Exactly where is/was a 300SDL's trap oxidizer located, and what does
it look like?
After purchasing my SDL two weeks ago, I called service department of
the local Mercedes dealership to ask them to consult the database and
find out whether the car had ever undergone the removal of its trap
oxidizer under recall. Surprisingly, it hadn't. That was strange for
such an old car, I thought, but the service rep said there were still
a few stragglers out there. He also said that the recall had expired
a couple of years previously (news to me), but that the dealership still
I took the car in today to have the work done. When I got it back late
this afternoon, I looked under the hood to see what was different. The
piece that I thought had to have been the trap oxidizer -- a foil-covered
horizontal cylinder about 15 inches long and maybe 3-4 inches in diameter,
oriented fore and aft to the right of the valve cover and at about the
same level -- was still in place.
The only component of the exhaust system that was obviously new was a
length of exhaust pipe well downstream of the turbocharger, the segment
slanting downward aft of the turbo and leveling out underneath the floor-
pan before connecting to the front end of the muffler.

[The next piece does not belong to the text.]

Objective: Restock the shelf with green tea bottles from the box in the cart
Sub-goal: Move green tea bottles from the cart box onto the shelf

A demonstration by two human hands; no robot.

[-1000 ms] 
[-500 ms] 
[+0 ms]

Now as I understand it, the problem with the trap oxidizer is that the
porcelain grid inside the thing might eventually come apart and enter
the hot section of the turbo, causing damage. If that's the case, then
it makes no sense to replace any exhaust-system components *downstream*
of the turbo as part of this recall.
It's also my understanding that this recall involves not just removing
the trap oxidizer and replacing it with either an oxygen catalyst or a
section of straight pipe (I've heard both versions; with my '85 300D, it
was the former), but also removing and inspecting the turbocharger for
damage, and if any is found, replacing the turbo.
The mounting hardware on the turbocharger had obviously not been removed
and replaced; it was still covered with the standard surface corrosion
that's commonly found on older exhaust-system components. The same was
true of the aforementioned cylinder to the right of the valve cover.
The work order reads "Replace oxidizer trap for diesels only. See bulletin
96-1121." Followed by: "Replacement of oxidizing trap for diesels only.
Trap replaced as per bulletin."
But the only parts that are listed on my receipt are as follows:
126-490-13-20 exhaust pipe
603-140-03-03 pipe elbow
202-492-01-81 coupling rin [sic]
126-492-01-82 ring, exhaust
107-492-00-82 damping pad
107-492-00-82 damping pad [listed twice for some reason]
There's nothing in there that would appear to be a replacement for the
trap oxidizer. "Exhaust pipe" has to refer to the long section under-
neath the car.
Is it possible that the dealership didn't bother pulling the trap oxidizer,
but simply installed a new section of exhaust pipe in an easy-to-reach area
so that something new and shiny would be visible in the engine bay to make
it *look like*
they did what I asked them to do?
Before anyone mentions black helicopters or tinfoil beanies, I can come up
with a reason why this might be so: because they recall expired a couple of
years ago, and despite what the service rep said about still honoring it,
the dealership may have felt it wasn't worth their trouble -- especially
if they were no longer going to be reimbursed by DBAG -- and didn't want to
piss off a customer by coming out and saying so.